Problem to work on: Keep every word of the listing and drop the images when you write it out.
--- Data shown Enclosed Below ---
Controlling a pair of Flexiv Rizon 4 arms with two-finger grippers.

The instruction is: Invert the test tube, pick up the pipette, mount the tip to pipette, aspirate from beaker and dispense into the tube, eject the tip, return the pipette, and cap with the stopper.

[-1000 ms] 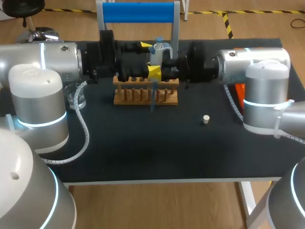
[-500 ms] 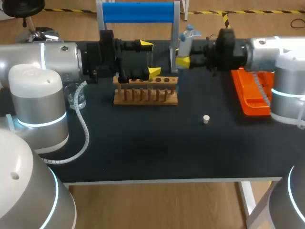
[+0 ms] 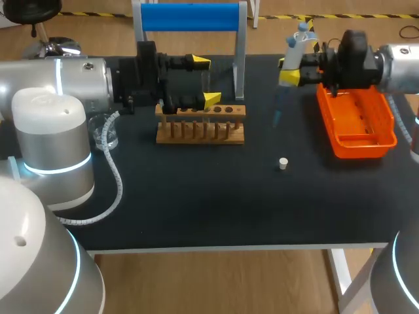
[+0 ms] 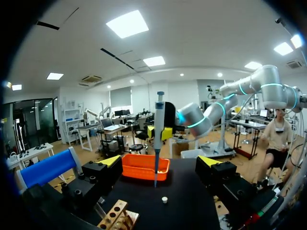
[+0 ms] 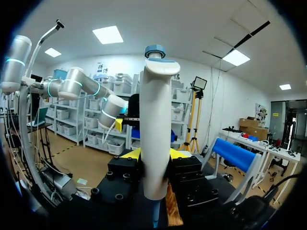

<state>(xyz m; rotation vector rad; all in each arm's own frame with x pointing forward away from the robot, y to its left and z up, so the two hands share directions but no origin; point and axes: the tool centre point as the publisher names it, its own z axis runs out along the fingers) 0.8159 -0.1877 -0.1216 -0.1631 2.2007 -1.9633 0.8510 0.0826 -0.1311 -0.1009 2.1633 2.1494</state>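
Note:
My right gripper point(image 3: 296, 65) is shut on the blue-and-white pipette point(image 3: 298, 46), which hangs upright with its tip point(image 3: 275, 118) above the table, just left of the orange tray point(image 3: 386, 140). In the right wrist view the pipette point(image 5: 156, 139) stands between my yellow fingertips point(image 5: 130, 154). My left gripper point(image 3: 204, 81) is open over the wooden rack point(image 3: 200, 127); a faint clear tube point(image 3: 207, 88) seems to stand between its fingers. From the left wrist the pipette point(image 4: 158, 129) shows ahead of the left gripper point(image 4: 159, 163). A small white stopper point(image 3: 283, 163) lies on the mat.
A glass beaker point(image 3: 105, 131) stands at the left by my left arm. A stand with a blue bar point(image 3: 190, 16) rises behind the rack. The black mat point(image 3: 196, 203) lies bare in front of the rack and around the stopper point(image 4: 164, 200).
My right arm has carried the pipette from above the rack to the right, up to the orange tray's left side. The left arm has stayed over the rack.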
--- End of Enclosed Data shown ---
Solution to this task:
Controlling a pair of Flexiv Rizon 4 arms with two-finger grippers.

The instruction is: Invert the test tube, pick up the pipette, mount the tip to pipette, aspirate from beaker and dispense into the tube, eject the tip, return the pipette, and cap with the stopper.

[-1000 ms] 
[-500 ms] 
[+0 ms] 
[+0 ms] 
[+0 ms] 

<state>(xyz m; rotation vector rad; all in each arm's own frame with x pointing forward away from the robot, y to its left and z up, so the two hands share directions but no origin; point and axes: the tool centre point as the publisher names it, its own z axis runs out along the fingers) 0.8159 -0.1877 -0.1216 -0.1631 2.2007 -1.9633 0.8510 0.0826 -0.1311 -0.1009 2.1633 2.1494</state>
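Note:
My right gripper point(image 3: 296, 65) is shut on the blue-and-white pipette point(image 3: 298, 46), which hangs upright with its tip point(image 3: 275, 118) above the table, just left of the orange tray point(image 3: 386, 140). In the right wrist view the pipette point(image 5: 156, 139) stands between my yellow fingertips point(image 5: 130, 154). My left gripper point(image 3: 204, 81) is open over the wooden rack point(image 3: 200, 127); a faint clear tube point(image 3: 207, 88) seems to stand between its fingers. From the left wrist the pipette point(image 4: 158, 129) shows ahead of the left gripper point(image 4: 159, 163). A small white stopper point(image 3: 283, 163) lies on the mat.
A glass beaker point(image 3: 105, 131) stands at the left by my left arm. A stand with a blue bar point(image 3: 190, 16) rises behind the rack. The black mat point(image 3: 196, 203) lies bare in front of the rack and around the stopper point(image 4: 164, 200).
My right arm has carried the pipette from above the rack to the right, up to the orange tray's left side. The left arm has stayed over the rack.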

The output is done.